One day she got chatting to a veterinary student who happened to be on placement at Edinburgh Cat and Dog Home. They’d been looking after a big, beautiful black cat for the previous few weeks. But finding him a home was proving difficult as he’d tested positive for Feline Immunodeficiency Virus, or FIV.
As with its human equivalent, this renders the cat both infectious to others and less able to fight infection itself. So, this cat would have to be kept indoors and away from other cats (though other species – including dogs and humans, importantly – would be fine).
I think you can probably see where this story is going.
Anna went to meet this cat and was instantly smitten. Nonetheless, friends and family did the sensible thing and advised her to take the weekend to think it over, which she dutifully did – while shopping for cat toys, bowls and a carrier, as well as inscribing the name she’d chosen for him on to his very own hairbrush (which he would greatly enjoy chewing to bits in the years to come).
She returned to the Cat and Dog Home, to the visible relief of the volunteers there who feared he would never be housed, and bought him for the nominal sum of one pound. This, she would soon discover, was very much the equivalent of those weekly collectable magazine series you used to see in newsagents, where the first issue cost a quid and came with a free ring binder, but completing the set would take years and cost a fortune. Unlike those, this was not a pound she would ever regret spending.
By the time I got to know him a couple of years later, Nanook was the regal master of the house.
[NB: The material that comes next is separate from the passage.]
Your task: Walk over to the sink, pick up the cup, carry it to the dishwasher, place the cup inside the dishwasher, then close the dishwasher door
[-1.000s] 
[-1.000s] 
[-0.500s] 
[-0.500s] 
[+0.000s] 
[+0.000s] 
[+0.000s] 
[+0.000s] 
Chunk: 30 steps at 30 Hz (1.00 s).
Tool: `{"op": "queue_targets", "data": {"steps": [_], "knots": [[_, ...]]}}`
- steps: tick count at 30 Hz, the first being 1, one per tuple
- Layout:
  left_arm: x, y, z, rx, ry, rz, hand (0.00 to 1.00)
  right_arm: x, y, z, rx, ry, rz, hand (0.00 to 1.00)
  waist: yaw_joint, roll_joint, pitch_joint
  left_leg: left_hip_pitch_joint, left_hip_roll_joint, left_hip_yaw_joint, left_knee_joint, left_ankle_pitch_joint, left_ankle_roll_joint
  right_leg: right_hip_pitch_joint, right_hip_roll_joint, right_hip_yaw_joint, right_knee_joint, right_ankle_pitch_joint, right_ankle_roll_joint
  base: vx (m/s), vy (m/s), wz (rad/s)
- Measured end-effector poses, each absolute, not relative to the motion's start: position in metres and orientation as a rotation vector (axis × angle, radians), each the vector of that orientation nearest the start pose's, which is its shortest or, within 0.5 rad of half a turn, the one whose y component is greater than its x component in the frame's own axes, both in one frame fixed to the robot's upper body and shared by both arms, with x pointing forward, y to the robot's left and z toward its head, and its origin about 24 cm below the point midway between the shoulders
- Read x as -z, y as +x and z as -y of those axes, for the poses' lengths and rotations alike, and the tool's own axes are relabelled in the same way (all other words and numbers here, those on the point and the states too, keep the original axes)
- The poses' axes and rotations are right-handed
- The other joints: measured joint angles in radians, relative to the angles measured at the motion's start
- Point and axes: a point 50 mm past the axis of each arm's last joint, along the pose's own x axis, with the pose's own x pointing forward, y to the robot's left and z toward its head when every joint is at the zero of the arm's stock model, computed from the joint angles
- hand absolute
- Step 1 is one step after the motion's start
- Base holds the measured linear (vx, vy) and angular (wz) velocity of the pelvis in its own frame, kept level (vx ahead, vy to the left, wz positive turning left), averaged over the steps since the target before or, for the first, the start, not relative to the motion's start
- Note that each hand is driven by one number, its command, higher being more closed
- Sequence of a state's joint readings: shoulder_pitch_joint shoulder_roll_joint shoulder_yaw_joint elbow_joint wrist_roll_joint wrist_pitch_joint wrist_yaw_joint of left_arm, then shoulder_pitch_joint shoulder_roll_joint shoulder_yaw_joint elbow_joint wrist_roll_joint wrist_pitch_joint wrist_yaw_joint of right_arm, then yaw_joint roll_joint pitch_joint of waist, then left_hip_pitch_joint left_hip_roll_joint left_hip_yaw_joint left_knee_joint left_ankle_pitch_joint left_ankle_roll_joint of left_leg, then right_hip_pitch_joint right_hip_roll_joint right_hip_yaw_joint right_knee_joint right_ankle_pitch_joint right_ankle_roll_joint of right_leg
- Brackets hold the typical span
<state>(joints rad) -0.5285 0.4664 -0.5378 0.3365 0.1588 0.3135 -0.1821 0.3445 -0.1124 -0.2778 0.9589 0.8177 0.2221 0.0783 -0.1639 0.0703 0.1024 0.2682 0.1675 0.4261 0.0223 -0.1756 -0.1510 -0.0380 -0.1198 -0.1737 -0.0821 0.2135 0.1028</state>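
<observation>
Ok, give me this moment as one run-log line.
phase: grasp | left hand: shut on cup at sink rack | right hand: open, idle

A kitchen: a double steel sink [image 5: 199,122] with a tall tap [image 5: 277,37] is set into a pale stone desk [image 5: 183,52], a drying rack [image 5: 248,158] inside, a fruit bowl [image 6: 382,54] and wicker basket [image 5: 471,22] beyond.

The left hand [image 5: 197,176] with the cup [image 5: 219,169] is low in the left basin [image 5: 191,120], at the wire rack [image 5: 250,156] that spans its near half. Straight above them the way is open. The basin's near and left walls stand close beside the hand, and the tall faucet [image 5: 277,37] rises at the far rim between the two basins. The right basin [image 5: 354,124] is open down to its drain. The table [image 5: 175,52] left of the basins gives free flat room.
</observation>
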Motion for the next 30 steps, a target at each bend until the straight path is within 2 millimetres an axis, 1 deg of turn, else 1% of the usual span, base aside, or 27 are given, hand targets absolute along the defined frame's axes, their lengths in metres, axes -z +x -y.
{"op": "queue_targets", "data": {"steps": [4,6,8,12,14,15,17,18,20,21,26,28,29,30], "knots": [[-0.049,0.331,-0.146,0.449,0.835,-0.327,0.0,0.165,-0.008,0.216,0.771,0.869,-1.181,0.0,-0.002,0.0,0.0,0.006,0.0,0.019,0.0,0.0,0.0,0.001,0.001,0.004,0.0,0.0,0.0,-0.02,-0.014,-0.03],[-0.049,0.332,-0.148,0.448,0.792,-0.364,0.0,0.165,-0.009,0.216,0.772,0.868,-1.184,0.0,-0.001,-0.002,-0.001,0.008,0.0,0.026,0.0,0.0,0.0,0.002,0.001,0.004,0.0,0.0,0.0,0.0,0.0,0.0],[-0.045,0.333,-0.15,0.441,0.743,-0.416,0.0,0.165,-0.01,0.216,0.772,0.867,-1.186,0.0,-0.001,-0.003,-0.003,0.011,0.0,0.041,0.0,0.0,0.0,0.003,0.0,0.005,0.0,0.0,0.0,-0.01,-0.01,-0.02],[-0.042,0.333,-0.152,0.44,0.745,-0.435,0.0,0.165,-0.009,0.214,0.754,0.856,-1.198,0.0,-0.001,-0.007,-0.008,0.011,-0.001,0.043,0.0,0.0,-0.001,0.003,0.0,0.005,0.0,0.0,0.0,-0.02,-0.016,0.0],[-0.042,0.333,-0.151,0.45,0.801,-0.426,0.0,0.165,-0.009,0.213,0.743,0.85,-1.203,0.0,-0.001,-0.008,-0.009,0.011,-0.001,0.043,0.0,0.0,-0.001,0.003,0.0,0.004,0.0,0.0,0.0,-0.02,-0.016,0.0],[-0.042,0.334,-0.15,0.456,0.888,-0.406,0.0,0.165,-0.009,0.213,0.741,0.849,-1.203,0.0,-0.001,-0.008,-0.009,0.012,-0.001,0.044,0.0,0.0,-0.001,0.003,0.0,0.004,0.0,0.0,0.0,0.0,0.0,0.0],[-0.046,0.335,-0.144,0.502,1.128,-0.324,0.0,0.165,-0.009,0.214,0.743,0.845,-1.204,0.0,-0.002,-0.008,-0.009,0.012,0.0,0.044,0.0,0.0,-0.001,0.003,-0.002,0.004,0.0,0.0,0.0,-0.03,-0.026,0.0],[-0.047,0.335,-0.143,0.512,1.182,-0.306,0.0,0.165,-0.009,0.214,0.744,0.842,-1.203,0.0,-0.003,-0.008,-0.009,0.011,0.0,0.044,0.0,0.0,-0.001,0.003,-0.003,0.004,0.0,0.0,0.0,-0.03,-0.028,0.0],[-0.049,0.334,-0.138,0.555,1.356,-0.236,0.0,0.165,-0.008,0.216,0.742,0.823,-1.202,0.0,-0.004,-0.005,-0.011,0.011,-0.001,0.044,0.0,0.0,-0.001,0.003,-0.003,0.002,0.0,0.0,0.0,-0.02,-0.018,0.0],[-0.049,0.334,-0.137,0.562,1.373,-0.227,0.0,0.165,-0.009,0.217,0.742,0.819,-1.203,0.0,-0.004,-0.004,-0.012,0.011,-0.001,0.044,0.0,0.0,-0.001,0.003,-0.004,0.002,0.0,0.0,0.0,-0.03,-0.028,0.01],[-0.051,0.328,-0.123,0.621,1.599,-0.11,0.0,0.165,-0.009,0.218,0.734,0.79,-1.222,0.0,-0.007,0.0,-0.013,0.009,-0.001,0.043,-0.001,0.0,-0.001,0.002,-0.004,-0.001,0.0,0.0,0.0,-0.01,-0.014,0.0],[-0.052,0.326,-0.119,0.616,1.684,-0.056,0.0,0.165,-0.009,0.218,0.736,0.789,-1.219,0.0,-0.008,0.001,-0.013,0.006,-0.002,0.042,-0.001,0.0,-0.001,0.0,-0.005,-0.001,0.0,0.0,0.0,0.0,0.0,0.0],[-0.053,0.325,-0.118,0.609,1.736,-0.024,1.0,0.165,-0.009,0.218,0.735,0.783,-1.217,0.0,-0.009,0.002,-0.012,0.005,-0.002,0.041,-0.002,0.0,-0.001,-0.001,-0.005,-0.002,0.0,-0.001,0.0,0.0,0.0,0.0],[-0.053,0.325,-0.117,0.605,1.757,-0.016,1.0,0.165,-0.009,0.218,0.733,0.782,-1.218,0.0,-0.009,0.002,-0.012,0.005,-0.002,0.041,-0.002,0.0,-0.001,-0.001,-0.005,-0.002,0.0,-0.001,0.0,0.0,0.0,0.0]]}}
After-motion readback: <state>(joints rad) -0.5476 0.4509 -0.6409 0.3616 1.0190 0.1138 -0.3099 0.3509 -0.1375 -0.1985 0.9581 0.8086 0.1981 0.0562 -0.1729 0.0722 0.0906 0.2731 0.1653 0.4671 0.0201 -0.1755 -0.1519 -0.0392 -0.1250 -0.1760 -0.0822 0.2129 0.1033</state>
He would hop up on to the windowsill on August evenings to watch the fireworks from the Tattoo. He would studiously ignore the bowl of cat food you’d put out for him just before serving up your own steak dinner, knowing that he’d be able to charm or irritate you into giving him a share of the good stuff.
And as time went by, being a house cat out of necessity, he became far more tactile than an outdoor cat would ever be. He would climb on to the table, stand on his back legs and reach his front paws to the sky, which was his way of asking Anna to pick him up for a cuddle. When, after a couple of years of critical assessment, he finally began to do the same with me, my heart could have melted on the spot.
Later, when we moved into the relative serenity of a house facing the park in Willowbrae, he’d sit quietly and take in the view from the front window, much as an elderly relative might. More often than not, he’d be sitting there whenever we came home in the car, pawing at the window to make sure we noticed him and remembered to come back. (We always did.) Times of grief, anxiety and lockdown were that little bit more manageable thanks to cat cuddles.
The psychology of pet ownership is a curious thing. Some people are convinced it’s something we do as a substitute for raising a child (though as we later discovered, it’s possible to do both at once – just about). But it’s fundamentally different.
When your child is born, what you hope more than anything is that they will outlive you. When you get a pet, you’re very much aiming for the opposite. We always knew this day would come. And right now, though we’re comforted at having been able to give him a painless exit at the right time, it hurts a lot.
Is all the love over the years, worth the pain we feel now? Unquestionably.
So, if you’re thinking of getting a pet, and if circumstances allow, please consider a rescue. You can give a good life – 12 years’ worth, in our case – to an animal that might otherwise have no life at all.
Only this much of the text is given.